A picture-free, exact transcript of the entries below is required.

··· MATERIAL FOR THE TASK

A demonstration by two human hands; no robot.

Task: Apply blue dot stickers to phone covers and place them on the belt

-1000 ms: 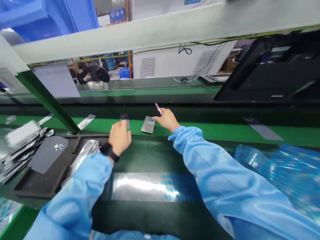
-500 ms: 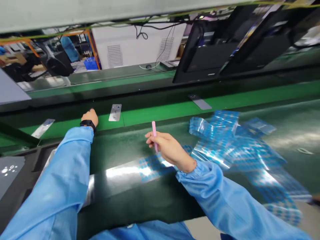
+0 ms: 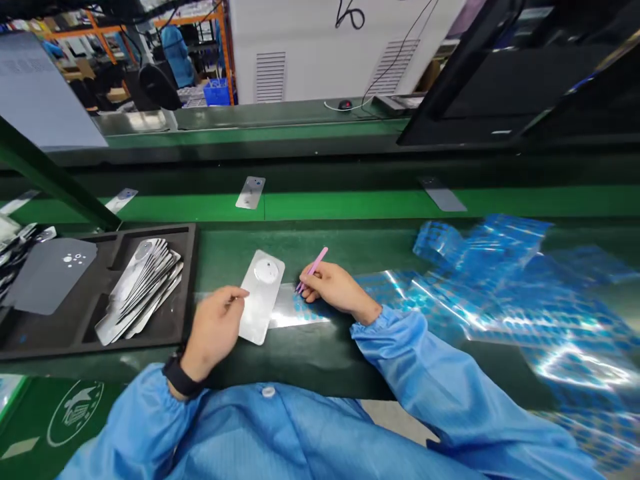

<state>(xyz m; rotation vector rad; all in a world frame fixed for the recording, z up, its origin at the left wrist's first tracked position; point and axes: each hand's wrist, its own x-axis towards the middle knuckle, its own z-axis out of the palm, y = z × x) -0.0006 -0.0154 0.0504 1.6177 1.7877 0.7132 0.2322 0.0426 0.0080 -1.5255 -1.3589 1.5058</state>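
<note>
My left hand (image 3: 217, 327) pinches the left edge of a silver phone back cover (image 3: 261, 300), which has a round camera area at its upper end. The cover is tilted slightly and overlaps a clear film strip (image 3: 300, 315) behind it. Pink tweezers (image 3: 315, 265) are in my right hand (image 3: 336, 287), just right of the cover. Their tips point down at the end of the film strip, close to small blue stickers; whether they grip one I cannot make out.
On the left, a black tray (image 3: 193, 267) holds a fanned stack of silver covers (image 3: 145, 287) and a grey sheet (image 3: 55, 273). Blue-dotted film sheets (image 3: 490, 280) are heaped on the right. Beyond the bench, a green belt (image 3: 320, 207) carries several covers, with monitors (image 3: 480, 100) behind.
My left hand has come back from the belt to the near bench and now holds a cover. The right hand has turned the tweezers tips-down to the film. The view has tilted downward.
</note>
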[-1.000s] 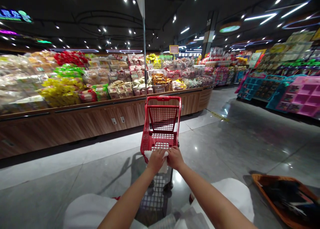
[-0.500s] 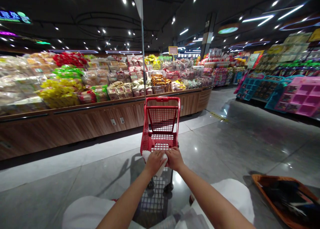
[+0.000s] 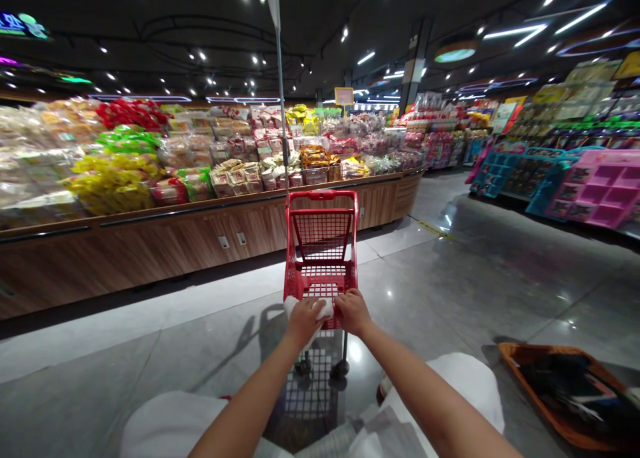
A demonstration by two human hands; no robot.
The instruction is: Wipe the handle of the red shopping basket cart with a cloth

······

WRITTEN ANSWER:
A demonstration by two human hands; no robot.

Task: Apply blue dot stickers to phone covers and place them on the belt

-1000 ms: 
-500 ms: 
+0 ms: 

<state>(xyz m; rotation vector rad; all in a world frame fixed for the recording, z up, its origin at the left wrist's first tracked position; point and axes: each hand's wrist, its own x-axis towards the middle knuckle, its own z-axis out of the palm, y = z × x) -0.0006 -0.0154 0.0504 1.6177 1.7877 0.7132 0.2322 0.0426 0.0080 -1.5255 -1.3589 1.5058</state>
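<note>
My left hand (image 3: 217, 327) pinches the left edge of a silver phone back cover (image 3: 261, 300), which has a round camera area at its upper end. The cover is tilted slightly and overlaps a clear film strip (image 3: 300, 315) behind it. Pink tweezers (image 3: 315, 265) are in my right hand (image 3: 336, 287), just right of the cover. Their tips point down at the end of the film strip, close to small blue stickers; whether they grip one I cannot make out.
On the left, a black tray (image 3: 193, 267) holds a fanned stack of silver covers (image 3: 145, 287) and a grey sheet (image 3: 55, 273). Blue-dotted film sheets (image 3: 490, 280) are heaped on the right. Beyond the bench, a green belt (image 3: 320, 207) carries several covers, with monitors (image 3: 480, 100) behind.
My left hand has come back from the belt to the near bench and now holds a cover. The right hand has turned the tweezers tips-down to the film. The view has tilted downward.
</note>
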[-1.000s] 
[-0.500s] 
[+0.000s] 
A demonstration by two human hands; no robot.
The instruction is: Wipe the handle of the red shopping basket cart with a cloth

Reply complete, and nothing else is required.